Protein modelling brings hope for dementia treatment

Science

More than half a million Canadians are living with dementia. Credit: Pixabay

Unraveling the mysteries of proteins whose changed structures cause conditions such as Alzheimer’s and Parkinson’s disease is key to developing new drug treatments for devastating neurological disorders, says a University of Victoria biochemist whose findings are attracting an international audience.

Science has only recently acquired the tools to do the molecular modelling needed to determine a protein’s structure, says Christoph Borchers. His research—featured this month in Science Advances magazine—establishes a mechanism for doing that.

Borchers has developed a method for creating three-dimensional models of cellular proteins. That work, done in collaboration with computational biochemist Nikolay Dokholyan from the University of North Carolina, will shed new light on proteins that change their structure and cause neurological conditions including Alzheimer’s Parkinson’s, and Creutzfeldt-Jakob disease.

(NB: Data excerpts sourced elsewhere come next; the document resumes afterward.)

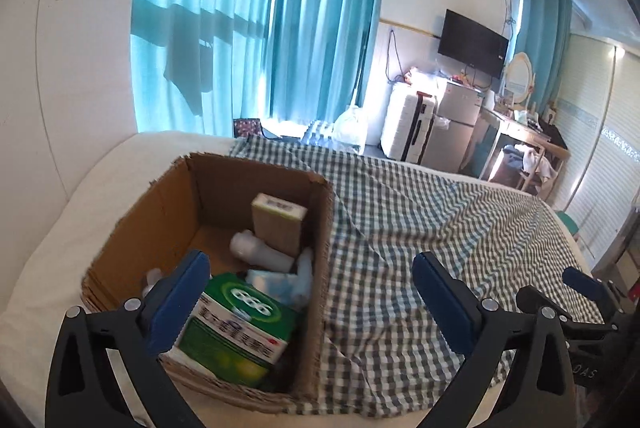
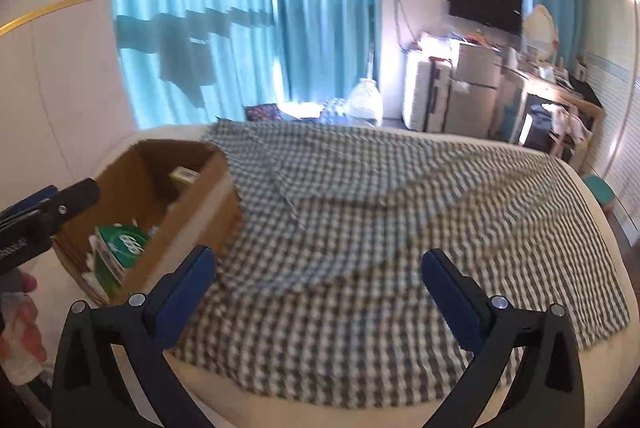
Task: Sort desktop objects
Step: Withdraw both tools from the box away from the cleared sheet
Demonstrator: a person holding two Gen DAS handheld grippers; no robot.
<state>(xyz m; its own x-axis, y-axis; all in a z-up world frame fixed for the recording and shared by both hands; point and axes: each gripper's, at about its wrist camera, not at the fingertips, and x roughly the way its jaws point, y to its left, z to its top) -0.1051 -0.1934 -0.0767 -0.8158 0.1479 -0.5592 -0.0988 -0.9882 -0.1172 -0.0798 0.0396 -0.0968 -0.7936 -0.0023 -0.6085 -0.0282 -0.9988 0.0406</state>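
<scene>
An open cardboard box (image 1: 256,170) sits at the left on a green checked cloth (image 1: 420,228). Inside lie a green medicine carton (image 1: 240,328), a tan upright carton (image 1: 278,224), a white bottle (image 1: 260,250) and a pale blue packet (image 1: 280,282). My left gripper (image 1: 312,292) is open and empty, above the box's near right corner. My right gripper (image 2: 320,284) is open and empty over the bare cloth (image 2: 400,208), right of the box (image 2: 192,204). The green carton (image 2: 120,244) shows in the right wrist view too. The right gripper (image 1: 580,292) also shows at the left view's right edge.
The cloth covers a white bed or table top (image 2: 600,196). Blue curtains (image 1: 256,20), a large water bottle (image 2: 364,102), a white suitcase (image 1: 408,128), a small fridge (image 1: 460,108), a wall TV (image 1: 474,42) and a desk (image 1: 532,148) stand behind. The left gripper (image 2: 44,212) is at the left edge.
</scene>
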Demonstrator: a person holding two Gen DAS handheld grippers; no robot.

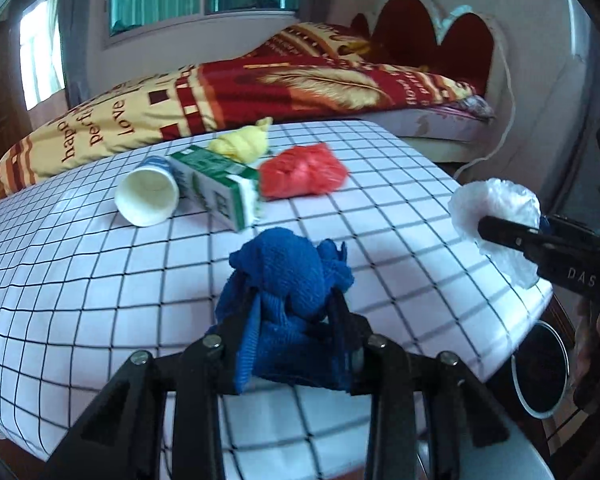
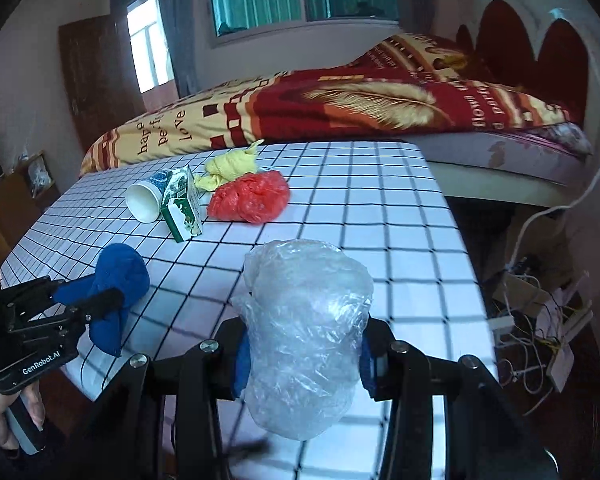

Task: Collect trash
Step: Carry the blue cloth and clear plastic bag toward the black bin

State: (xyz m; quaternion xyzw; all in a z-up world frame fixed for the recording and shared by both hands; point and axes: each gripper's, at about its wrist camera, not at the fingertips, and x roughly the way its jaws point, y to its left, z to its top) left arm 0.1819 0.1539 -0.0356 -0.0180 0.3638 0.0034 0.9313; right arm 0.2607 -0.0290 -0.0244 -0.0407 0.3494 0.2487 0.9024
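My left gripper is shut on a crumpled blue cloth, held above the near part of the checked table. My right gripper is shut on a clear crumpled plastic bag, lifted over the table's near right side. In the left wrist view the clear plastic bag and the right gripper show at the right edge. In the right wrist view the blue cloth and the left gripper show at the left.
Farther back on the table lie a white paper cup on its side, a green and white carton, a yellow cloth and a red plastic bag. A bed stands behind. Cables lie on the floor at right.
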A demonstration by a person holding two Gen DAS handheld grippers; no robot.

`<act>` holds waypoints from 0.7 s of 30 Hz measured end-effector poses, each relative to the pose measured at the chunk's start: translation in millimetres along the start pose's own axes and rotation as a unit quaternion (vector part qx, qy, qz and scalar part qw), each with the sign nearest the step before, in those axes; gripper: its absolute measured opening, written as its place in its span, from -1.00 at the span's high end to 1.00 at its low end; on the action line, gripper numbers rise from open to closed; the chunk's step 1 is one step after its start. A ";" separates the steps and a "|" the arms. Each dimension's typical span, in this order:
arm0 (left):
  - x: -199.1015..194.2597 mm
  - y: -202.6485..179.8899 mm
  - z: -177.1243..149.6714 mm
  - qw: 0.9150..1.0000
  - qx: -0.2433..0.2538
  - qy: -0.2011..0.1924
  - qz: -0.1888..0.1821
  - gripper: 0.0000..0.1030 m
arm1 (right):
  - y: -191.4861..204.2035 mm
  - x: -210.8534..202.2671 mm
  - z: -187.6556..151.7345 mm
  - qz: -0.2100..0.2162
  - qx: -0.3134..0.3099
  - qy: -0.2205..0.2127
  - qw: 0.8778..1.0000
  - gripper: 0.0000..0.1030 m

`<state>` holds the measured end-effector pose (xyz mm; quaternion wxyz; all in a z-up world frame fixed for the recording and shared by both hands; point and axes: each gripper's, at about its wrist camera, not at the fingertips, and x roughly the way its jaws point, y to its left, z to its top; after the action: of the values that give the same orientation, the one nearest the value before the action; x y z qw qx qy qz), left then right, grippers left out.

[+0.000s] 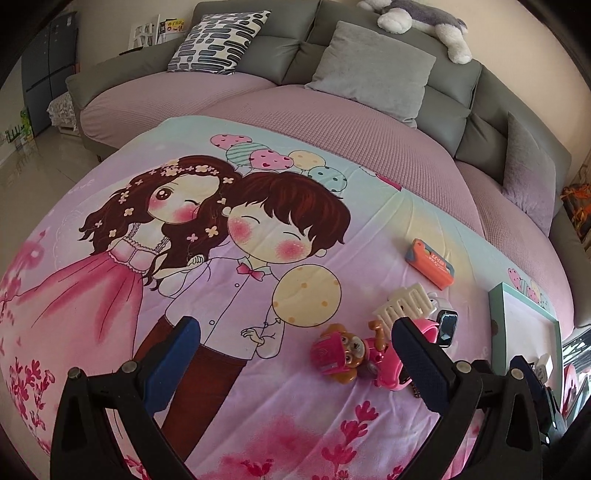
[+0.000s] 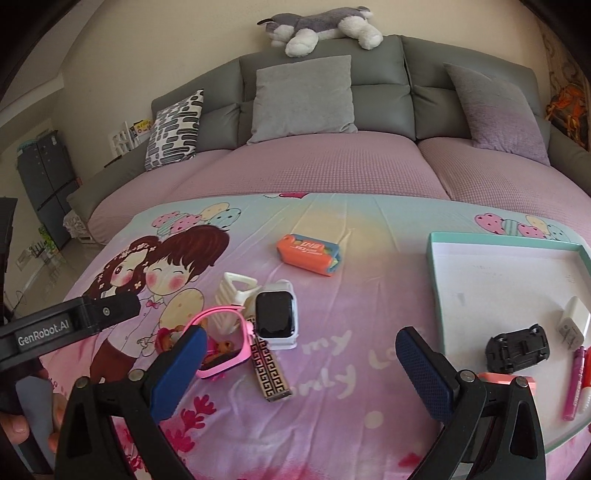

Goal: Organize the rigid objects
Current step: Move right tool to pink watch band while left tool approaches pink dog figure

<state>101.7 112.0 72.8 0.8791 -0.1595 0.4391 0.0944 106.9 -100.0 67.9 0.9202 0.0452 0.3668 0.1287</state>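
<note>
On the cartoon-print blanket (image 2: 332, 369) lies a cluster of small items: a white smartwatch with a black screen (image 2: 275, 314), a pink watch (image 2: 225, 339), a white hair clip (image 2: 232, 291), a patterned bar (image 2: 269, 373) and an orange box (image 2: 308, 253). A pink toy pup (image 1: 343, 354) lies just left of my left gripper's right finger. My left gripper (image 1: 295, 325) is open and holds nothing. My right gripper (image 2: 300, 336) is open too, just short of the smartwatch. The teal-rimmed tray (image 2: 434, 280) at the right holds a black toy car (image 2: 517, 349), a white plug (image 2: 572, 321) and a pink marker (image 2: 574, 380).
A grey sofa (image 2: 380, 85) with cushions and a pink cover backs the blanket. A plush dog (image 2: 321, 27) lies on its top. The left gripper's body (image 2: 74, 321) and a hand (image 2: 22, 424) show at the lower left of the right wrist view. Tiled floor (image 1: 33, 173) lies to the left.
</note>
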 end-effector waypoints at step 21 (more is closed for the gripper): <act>43.9 30.8 -5.3 0.995 -0.061 0.065 -0.050 -1.00 | 46.6 53.3 -15.9 0.023 -0.028 0.049 0.998 -0.77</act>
<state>114.6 140.0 28.5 0.8412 -0.2403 0.4799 0.0665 123.7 -40.9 29.2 0.8989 0.0210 0.4064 0.1622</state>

Being able to create a model of these tiny structures for the first time clears the way for custom drug treatments for proteins that change their structure in ways that cause disease.

“What happens with a disease like Alzheimer’s is that the protein changes its structure and starts to build a chain that then leads to the plaque in the brain that causes this condition,” says Borchers. “We can interrupt that chain, but we first need to know the ‘key and lock’ that would let us do that. If you know the structure that leads to Alzheimer’s, then you can develop drugs that fit with that structure.”

Until now, scientists could only study a chain of amino acids and make their best guess as to the structure of the protein created by that chain, as proteins are too small to be seen under a microscope. Every gene in human cellular DNA contains the code for a protein structure, the term used for the sequence of amino acids unique to that protein.

“If you know the structure, you can understand the function,” says Borchers. “We’ve always dreamed about this, and now we have shown it’s possible. But now we want to apply it. The next stage is to use this technology to elucidate the structure of disease-involved proteins.”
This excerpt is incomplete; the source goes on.